Many will be based at a $15m software development centre to be built on a 100,000 sq m site in Hangzhou near Shanghai, where Infosys is also investing $10m to expand another facility.
Infosys’ move is the boldest recruitment drive yet by an Indian IT company in China, whose premier, Wen Jiabao, during a visit to Bangalore in April, expressed admiration for the country’s rise as a commercially successful technology power.
Software executives in Bangalore say China’s cultivation of Indian IT was also designed to acquire the skills to replicate India’s global IT model in China. In June, for example, Tata Consultancy Services, the largest Indian IT company, signed a three-way pact with Microsoft and several Chinese state agencies to “reproduce what we do in India in China”, said Mr S Ramadorai, TCS’s chief executive.
The push by Indian companies into China’s $30bn technology services industry, which is slightly bigger than India’s, is at an early stage. But the widening of bilateral ties in the technology sector contrasts with continuing nervousness within the political and security establishment in New Delhi.

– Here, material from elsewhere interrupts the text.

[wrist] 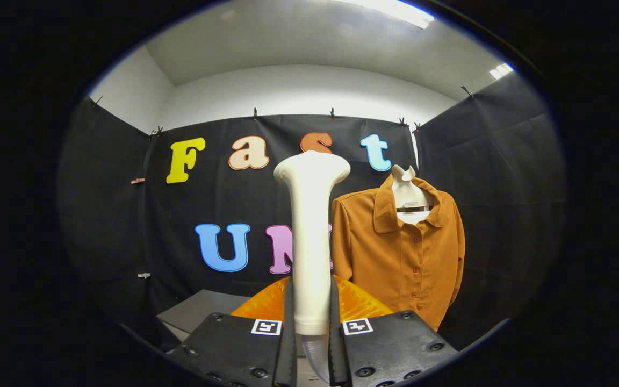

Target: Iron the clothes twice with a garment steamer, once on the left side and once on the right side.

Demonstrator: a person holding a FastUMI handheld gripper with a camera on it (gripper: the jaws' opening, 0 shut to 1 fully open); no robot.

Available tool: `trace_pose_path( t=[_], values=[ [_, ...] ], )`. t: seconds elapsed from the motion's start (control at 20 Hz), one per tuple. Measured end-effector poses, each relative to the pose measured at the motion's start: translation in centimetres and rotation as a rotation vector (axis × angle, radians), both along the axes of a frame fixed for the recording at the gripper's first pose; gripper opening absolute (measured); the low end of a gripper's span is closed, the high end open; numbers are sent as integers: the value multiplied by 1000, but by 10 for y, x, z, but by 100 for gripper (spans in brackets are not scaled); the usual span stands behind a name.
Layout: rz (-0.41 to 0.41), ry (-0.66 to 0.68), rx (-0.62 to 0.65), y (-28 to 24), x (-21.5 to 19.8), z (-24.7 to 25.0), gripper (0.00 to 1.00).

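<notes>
A white garment steamer (310,236) stands upright between my fingers, its flared head up top and its slim handle running down into my gripper (309,328). Both fingers press on the handle's lower end, so the gripper is shut on it. To the right and beyond the steamer hangs a rust-orange button-up shirt (403,252) on a white hanger (407,189), its front facing me. The steamer's head is left of the shirt's collar and apart from the fabric. The handle hides the edge of the shirt's sleeve on that side.
An orange ribbed object (355,303) lies just behind my fingers, partly hidden by the steamer. A grey flat surface (202,309) sits low to the left. Black cloth walls close the booth at the back and on both sides.
</notes>
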State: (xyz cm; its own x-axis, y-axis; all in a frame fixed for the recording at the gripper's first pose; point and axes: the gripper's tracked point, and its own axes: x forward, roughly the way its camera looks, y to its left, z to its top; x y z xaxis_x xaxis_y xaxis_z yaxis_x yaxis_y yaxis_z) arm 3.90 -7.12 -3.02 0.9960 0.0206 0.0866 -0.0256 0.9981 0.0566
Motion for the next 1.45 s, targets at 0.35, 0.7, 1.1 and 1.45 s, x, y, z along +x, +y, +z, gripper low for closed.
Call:
trace_pose_path(
  t=[0.35, 0.7, 1.1, 1.45],
  values=[
    [10, 10, 10, 1, 3, -4, 26],
    [10, 11, 9, -2, 1, -2, 26],
    [21, 12, 3, -1, 1, -2, 26],
    [28, 8, 5, 1, -1, -1, 26]
  ],
)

Those fears emerged at a meeting of senior Indian civil servants on July 25, when one security official expressed serious concern about the presence in India of Huawei, a Chinese telecommunications equipment manufacturer. The minutes of the meeting were obtained by the FT.
However, Indian IT chiefs last week told Chinese leaders, including Zhang Geng, chief of the administration commission of Hangzhou hi-tech zone, where TCS is a tenant, that they wished to trade Indian IT skills in exchange “for collaboration in your IT projects in China”.
Observers said this was a clear pitch for a share of China’s huge domestic IT market.
Infosys, which already employs 290 programmers in China, will add 1,750 staff by 2007. The Hangzhou centre will have a capacity for 6,000.
“China has a vast talent pool, which we want to draw on. This is at the heart of our strategy to add China to our global delivery model, enabling us to use China as another base for services to global customers as well as within Asia,” said James Lin, Infosys’ China head.
Infosys’ bold confidence in China is shared by other Indian companies, some of which last week laid out their ambitions in discussions with Chinese officials in Beijing and Shanghai.
TCS, the first Indian IT company to enter China, plans a similar but unspecified scale of expansion. TCS employs 250 in China, where its customers include General Electric.
“We know the Chinese want to learn from us. The best way they can do this is by allowing us to collaborate with them in technology projects they procure from state or provincial agencies,” said Rajendra Pawar, chairman of NIIT, an IT education provider that has been in China for nine years.